Multipartyism and democratic backsliding

Chama Cha Mapinduzi does not repress and censor in constant measure, however. Instead, it knows how to let up and bear down.

Thus democratic backsliding under Magufuli also reflected the growing strength of the opposition.

In the 1990s, Chama Cha Mapinduzi won elections on the mainland with ease, so civil society groups and opposition parties were allowed to operate with relative freedom. This changed around 2010, when Chama Cha Mapinduzi’s vote-share drop started to alarm the regime.

It was after Chadema began to make significant inroads that Chama Cha Mapinduzi started to move against civil society. Significantly for our argument, some of this repression occurred before Magufuli became president.

Prospects for democratisation

We were just finishing our article when news broke that Magufuli had passed away. His successor, former vice-president Samia Suluhu Hassan, sparked hopes of a process of democratic reform when it appeared that she had lifted “a ban on all media”, and committed her government to transparency and accountability.

These efforts should of course be welcomed and supported, but our analysis suggests that – just as with the early days of the Magufuli presidency – it is important not to celebrate the emergence of a reformist leader too soon.

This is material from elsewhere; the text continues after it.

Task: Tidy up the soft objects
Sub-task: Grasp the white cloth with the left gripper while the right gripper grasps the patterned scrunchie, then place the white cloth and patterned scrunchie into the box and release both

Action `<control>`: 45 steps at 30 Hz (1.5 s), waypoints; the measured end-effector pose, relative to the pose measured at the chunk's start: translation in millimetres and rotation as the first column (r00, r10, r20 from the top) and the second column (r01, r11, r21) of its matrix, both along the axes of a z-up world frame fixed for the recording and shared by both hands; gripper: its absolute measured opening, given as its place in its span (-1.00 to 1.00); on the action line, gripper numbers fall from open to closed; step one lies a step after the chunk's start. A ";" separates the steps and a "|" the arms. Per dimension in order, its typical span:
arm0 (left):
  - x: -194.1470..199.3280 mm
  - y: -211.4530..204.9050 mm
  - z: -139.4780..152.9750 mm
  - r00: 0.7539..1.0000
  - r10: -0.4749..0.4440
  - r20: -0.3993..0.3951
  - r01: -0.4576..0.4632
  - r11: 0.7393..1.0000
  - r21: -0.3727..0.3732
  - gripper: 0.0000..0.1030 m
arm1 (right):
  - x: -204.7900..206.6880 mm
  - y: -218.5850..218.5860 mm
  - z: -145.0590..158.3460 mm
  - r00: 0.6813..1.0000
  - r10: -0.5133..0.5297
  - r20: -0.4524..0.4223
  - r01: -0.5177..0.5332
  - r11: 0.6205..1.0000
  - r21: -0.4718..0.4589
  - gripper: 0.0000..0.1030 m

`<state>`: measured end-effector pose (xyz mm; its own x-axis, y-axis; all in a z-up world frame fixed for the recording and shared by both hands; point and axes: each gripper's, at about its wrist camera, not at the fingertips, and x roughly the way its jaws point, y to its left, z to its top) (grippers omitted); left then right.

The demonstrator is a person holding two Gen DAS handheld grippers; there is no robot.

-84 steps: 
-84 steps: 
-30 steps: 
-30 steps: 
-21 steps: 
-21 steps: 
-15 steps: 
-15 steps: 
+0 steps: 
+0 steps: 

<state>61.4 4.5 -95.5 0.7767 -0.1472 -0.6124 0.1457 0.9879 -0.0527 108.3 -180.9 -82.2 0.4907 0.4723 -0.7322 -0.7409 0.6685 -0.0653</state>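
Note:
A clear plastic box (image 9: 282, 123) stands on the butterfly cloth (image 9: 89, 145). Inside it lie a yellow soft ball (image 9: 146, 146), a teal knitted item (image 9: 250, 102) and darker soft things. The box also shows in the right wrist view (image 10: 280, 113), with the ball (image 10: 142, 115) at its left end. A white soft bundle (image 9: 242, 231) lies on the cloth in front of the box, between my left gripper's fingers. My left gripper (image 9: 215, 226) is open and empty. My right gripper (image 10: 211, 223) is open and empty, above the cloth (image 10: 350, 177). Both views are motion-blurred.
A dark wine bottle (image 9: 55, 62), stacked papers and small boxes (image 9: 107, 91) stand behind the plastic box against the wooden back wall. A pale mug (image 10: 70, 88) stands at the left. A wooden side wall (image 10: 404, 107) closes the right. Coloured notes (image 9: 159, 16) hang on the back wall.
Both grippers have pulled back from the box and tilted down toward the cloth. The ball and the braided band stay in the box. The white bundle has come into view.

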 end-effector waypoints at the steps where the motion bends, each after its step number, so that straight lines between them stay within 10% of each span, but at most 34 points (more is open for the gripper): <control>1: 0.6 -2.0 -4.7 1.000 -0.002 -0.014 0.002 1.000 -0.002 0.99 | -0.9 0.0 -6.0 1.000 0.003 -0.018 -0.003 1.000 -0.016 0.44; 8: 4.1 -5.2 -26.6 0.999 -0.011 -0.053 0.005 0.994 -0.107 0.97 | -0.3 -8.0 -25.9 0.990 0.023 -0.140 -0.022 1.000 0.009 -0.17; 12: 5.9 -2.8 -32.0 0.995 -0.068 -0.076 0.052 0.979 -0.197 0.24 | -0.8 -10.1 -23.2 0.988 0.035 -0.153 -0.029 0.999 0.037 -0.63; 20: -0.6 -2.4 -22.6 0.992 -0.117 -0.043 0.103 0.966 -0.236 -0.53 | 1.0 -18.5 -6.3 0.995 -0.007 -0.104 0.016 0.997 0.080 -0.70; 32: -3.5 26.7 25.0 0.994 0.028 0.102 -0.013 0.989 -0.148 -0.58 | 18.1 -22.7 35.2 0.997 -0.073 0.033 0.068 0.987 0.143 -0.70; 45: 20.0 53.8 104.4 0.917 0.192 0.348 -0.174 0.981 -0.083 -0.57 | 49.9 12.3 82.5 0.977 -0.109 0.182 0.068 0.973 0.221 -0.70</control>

Real change would mean revising and removing repressive legislation and structures so that they cannot be employed in future. Repressive media laws remain on the books. And while the president noted that “we should not ban the media by force”, she added “we should ensure they follow the rules”. Just hours after her celebrated statement on media liberalisation, the government rolled it back, “clarifying” that it was only online television that was being unbanned.

New leaders can claim the reformer’s mantle, but giving them too much credence before serious structural reforms have taken place sells democracy short and increases the risk of authoritarian relapse when political opposition begins to rise.

Real and sustained democratic progress in Tanzania will require not just a new leader, but the emergence of supportive pro-reform factions in the ruling party to support their ideas. President Samia Suluhu Hassan may be able to engineer this over time, but Chama Cha Mapinduzi’s history tells us that doing so will be a long and difficult struggle.